● **WHAT YOU ARE ASKED TO DO**
Word for word, transcribe the listing that follows, minus any pictures.

****************

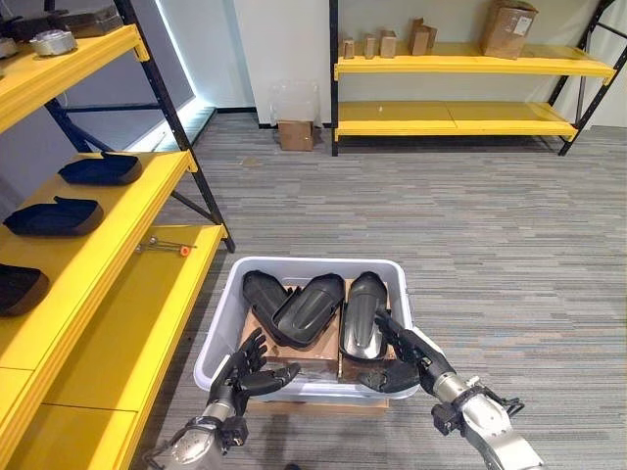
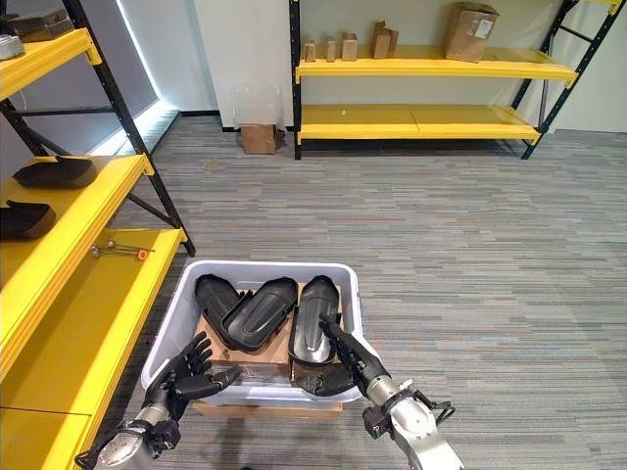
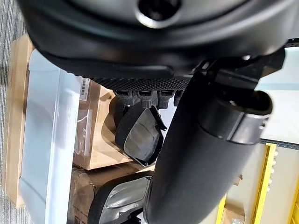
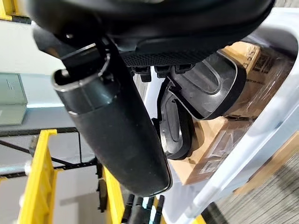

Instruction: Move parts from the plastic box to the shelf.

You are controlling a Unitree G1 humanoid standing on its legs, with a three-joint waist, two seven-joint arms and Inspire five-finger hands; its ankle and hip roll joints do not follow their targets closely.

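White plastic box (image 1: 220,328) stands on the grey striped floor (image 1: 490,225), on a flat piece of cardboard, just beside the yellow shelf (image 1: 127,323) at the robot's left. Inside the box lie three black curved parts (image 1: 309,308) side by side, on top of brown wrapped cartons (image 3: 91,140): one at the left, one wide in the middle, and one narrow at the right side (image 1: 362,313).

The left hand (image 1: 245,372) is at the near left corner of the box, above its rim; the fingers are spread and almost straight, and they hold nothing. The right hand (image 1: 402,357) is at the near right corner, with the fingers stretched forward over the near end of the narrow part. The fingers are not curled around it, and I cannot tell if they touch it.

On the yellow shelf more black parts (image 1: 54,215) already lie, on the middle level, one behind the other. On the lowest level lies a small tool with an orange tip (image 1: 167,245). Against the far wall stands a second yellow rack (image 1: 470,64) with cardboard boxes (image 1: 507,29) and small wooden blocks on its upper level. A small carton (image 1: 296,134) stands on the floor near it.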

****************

● **THE COMPLETED TASK**
Instruction: Move parts from the plastic box to the shelf.

You are controlling a Unitree G1 humanoid standing on its legs, with a three-joint waist, two seven-joint arms and Inspire five-finger hands; its ankle and hip roll joints do not follow their targets closely.

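White plastic box (image 1: 220,328) stands on the grey striped floor (image 1: 490,225), on a flat piece of cardboard, just beside the yellow shelf (image 1: 127,323) at the robot's left. Inside the box lie three black curved parts (image 1: 309,308) side by side, on top of brown wrapped cartons (image 3: 91,140): one at the left, one wide in the middle, and one narrow at the right side (image 1: 362,313).

The left hand (image 1: 245,372) is at the near left corner of the box, above its rim; the fingers are spread and almost straight, and they hold nothing. The right hand (image 1: 402,357) is at the near right corner, with the fingers stretched forward over the near end of the narrow part. The fingers are not curled around it, and I cannot tell if they touch it.

On the yellow shelf more black parts (image 1: 54,215) already lie, on the middle level, one behind the other. On the lowest level lies a small tool with an orange tip (image 1: 167,245). Against the far wall stands a second yellow rack (image 1: 470,64) with cardboard boxes (image 1: 507,29) and small wooden blocks on its upper level. A small carton (image 1: 296,134) stands on the floor near it.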

The output returned above is complete.